La Corte di Giustizia precisa la nozione di “legame” tra i contraenti, che osta alla determinazione del “valore in dogana” delle merci importate in territorio doganale U.e. in funzione dei valori di transazione delle merci da valutare, e fornisce puntualizzazioni in merito alle modalità di determinazione di detto valore in base ai criteri sussidiari del valore di transazione di merci “identiche” ed a quello di merci “similari” nonché in base al criterio sussidiario residuale.
Premessa

Quando sorge un'obbligazione doganale, i dazi dovuti - se (come di regola e salve rare eccezioni) espressi in percentuale - si determinano applicando l'aliquota prevista dalla Tariffa doganale al “valore in dogana” delle merci importate, che ne viene a costituire la base imponibile.

Al fine della determinazione del “valore in dogana”, la normativa doganale europea (comunitaria (1), prima, e unitaria (2), poi) individua un criterio prioritario ed una serie, gradata, di criteri secondari.

Le decisioni in rassegna - coeve, ma di sezioni diverse della Corte di giustizia – Intervengono, in varia prospettiva, sull'indicata normativa, delineando canoni interpretativi principalmente incidenti sulla determinazione del “valore in dogana” delle merci importate in base ai criteri alternativi.

Ancorché ratione temporis affermati in riferimento alle norme del codice doganale comunitario (3) e delle relative disposizioni di applicazione, la valenza degli indicati canoni ermeneutici trascende, tuttavia, la normativa di specifico riferimento temporale e si proietta sulla disciplina del successivo codice doganale dell'Unione. Come reso, del resto, evidente dal raffronto dei rispettivi articolati (4), quest'ultima ha, infatti, mantenuto sostanzialmente inalterato, sul punto, l'impianto della disciplina precedente, limitandosi a chiarificarla ed a puntualizzarla più articolatamente.
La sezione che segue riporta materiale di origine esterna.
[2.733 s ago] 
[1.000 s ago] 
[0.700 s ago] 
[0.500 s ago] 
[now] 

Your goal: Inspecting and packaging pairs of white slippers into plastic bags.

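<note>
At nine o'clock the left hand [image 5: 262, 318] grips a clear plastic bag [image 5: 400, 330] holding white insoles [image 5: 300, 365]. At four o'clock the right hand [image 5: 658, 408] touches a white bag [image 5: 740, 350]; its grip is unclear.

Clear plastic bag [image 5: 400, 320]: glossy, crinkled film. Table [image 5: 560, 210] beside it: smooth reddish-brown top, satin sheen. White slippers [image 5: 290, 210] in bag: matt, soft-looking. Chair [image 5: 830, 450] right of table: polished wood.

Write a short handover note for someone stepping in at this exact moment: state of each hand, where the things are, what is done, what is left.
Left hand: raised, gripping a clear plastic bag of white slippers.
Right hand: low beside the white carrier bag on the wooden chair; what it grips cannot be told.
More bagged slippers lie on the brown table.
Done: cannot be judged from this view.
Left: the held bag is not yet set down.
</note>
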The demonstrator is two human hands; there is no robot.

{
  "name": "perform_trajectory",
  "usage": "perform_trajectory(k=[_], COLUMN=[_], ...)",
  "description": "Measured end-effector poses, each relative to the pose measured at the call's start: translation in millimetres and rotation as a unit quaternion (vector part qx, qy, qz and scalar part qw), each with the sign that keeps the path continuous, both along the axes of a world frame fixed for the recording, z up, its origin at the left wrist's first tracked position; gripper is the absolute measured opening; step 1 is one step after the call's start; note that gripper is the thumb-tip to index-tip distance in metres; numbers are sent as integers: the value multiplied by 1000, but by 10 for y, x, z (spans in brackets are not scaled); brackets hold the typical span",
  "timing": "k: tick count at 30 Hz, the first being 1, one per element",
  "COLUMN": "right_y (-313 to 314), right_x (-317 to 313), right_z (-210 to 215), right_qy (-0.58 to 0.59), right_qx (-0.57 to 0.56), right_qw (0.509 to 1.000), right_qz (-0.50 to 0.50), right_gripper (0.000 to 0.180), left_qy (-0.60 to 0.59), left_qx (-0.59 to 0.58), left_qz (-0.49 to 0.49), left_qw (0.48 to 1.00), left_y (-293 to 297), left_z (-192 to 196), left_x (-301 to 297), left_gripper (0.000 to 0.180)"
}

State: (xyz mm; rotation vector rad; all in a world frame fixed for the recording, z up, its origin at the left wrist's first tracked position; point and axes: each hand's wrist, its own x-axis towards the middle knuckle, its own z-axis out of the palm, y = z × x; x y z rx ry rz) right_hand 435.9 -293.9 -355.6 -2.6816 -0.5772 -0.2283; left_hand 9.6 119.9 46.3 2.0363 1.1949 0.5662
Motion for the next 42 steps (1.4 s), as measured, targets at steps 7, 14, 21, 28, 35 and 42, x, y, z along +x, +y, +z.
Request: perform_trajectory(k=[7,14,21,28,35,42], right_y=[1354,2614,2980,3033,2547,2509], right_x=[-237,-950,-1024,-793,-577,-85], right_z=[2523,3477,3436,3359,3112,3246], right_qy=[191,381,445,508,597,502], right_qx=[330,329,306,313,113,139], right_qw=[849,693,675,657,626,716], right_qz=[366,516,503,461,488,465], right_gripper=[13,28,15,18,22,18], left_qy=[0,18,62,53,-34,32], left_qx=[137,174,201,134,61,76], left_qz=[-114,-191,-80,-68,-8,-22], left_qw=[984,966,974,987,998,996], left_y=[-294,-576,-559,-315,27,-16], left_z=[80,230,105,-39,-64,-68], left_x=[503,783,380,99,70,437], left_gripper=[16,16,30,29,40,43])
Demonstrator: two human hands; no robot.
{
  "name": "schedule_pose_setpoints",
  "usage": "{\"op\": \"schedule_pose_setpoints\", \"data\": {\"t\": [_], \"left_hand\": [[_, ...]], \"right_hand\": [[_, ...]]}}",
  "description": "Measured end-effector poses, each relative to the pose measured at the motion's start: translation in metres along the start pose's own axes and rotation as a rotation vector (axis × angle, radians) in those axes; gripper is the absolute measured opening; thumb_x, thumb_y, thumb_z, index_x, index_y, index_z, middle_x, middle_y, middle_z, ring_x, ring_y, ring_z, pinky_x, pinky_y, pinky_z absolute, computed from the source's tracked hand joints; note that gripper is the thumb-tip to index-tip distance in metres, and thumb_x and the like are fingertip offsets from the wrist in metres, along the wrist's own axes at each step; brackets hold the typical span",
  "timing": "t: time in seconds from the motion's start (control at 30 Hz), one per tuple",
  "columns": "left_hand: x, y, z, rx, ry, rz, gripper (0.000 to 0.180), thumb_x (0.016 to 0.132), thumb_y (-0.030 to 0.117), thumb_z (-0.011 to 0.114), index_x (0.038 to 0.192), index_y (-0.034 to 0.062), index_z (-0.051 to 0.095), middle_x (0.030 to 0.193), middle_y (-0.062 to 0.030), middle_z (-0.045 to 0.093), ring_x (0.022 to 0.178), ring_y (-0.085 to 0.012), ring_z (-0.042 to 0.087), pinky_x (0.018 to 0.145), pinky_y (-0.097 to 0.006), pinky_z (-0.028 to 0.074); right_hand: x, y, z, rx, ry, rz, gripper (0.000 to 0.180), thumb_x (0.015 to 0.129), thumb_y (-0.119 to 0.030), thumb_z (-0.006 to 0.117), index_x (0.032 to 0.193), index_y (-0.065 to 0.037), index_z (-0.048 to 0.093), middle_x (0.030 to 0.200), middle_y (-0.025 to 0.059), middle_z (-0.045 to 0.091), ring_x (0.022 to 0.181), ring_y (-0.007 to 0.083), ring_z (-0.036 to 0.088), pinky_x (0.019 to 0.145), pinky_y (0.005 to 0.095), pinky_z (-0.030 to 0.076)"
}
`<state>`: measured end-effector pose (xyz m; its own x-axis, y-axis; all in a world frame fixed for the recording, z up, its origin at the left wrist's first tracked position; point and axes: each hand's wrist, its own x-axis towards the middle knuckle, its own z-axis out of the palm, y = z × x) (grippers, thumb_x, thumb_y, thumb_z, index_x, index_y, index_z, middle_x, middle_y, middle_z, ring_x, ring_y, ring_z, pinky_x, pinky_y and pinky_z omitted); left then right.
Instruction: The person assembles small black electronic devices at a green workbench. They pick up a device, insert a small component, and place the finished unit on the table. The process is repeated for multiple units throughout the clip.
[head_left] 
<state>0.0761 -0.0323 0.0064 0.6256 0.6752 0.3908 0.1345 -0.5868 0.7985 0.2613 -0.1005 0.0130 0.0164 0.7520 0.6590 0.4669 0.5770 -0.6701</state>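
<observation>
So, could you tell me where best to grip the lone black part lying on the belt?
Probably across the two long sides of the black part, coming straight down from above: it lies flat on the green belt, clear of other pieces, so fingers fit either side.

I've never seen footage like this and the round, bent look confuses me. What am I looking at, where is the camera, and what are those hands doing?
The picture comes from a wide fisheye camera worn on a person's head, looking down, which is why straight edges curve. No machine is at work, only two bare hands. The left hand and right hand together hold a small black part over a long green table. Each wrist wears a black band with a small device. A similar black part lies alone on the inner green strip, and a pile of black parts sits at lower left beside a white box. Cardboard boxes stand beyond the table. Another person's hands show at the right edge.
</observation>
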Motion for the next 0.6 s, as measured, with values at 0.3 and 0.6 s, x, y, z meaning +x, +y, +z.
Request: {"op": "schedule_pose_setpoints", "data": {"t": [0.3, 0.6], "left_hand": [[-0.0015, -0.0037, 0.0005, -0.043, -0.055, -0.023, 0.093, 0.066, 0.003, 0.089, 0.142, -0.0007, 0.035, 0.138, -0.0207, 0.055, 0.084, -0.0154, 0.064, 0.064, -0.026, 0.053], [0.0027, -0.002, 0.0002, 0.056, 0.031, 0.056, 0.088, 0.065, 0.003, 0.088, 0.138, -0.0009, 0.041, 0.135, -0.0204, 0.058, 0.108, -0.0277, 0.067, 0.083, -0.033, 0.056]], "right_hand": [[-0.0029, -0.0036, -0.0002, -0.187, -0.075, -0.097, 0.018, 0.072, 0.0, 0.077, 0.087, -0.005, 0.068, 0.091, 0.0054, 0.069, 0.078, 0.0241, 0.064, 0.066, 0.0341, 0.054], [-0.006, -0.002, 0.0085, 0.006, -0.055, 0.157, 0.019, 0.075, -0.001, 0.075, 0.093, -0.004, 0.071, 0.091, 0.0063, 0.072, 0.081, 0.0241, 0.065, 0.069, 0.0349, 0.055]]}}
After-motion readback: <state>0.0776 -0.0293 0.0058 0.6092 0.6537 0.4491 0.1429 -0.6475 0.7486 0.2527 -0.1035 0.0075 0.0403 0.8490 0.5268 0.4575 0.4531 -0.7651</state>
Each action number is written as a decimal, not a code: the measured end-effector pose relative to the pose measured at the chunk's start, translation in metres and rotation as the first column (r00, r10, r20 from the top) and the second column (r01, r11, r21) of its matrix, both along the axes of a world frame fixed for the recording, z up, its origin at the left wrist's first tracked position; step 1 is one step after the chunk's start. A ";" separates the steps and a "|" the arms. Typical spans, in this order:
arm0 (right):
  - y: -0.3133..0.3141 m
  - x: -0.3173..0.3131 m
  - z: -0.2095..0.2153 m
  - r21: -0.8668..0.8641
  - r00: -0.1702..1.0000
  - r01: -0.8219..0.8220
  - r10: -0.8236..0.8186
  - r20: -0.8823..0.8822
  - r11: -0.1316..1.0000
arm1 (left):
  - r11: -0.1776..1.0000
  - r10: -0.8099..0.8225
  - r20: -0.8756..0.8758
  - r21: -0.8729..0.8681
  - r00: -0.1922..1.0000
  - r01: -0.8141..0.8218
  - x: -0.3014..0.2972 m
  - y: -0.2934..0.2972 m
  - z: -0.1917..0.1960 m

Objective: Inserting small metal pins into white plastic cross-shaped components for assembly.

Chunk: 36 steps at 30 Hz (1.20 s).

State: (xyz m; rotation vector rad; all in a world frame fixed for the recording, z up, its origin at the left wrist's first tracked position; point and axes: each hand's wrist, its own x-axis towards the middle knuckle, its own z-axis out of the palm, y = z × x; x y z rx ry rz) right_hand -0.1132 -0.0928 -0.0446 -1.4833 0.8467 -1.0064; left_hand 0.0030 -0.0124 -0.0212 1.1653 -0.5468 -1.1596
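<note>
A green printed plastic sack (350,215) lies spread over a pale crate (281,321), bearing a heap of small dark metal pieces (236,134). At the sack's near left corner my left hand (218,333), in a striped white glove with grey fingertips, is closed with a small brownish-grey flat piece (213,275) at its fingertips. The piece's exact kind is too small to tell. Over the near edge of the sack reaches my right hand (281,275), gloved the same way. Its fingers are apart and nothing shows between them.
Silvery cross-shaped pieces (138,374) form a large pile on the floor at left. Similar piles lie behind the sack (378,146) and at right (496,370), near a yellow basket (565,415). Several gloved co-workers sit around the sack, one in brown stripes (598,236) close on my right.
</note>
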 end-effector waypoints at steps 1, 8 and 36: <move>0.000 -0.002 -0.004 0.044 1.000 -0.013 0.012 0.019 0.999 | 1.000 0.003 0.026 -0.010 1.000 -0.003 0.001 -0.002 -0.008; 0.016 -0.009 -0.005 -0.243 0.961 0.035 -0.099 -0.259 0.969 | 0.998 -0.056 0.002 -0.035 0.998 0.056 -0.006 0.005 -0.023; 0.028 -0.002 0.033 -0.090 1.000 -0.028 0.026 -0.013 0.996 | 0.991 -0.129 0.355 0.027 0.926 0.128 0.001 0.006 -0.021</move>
Corte di giustizia U.e. 9 giugno 2022 in causa C-187/21, Fawkes Kft

Nel 2012, la società ungherese Fawkes importò reiteratamente nell'Unione prodotti tessili cinesi. Ritenuto che i valori di transazione dichiarati ai sensi e per gli effetti dell'art. 29 del codice doganale comunitario (all'epoca vigente) fossero anormalmente bassi, l'autorità doganale ungherese ne determinò, infine, il “valore in dogana” alla stregua del successivo art. 30, paragrafo 2 lett. b, con riferimento al “valore di transazione di merci similari”, utilizzando solo elementi risultanti da una banca dati nazionale e relativi a un periodo di novanta giorni (di cui quarantacinque precedenti e quarantacinque successivi allo sdoganamento) e senza tener conto dei valori di transazione non contestati in relazione ad altre operazioni di sdoganamento della stessa società importatrice.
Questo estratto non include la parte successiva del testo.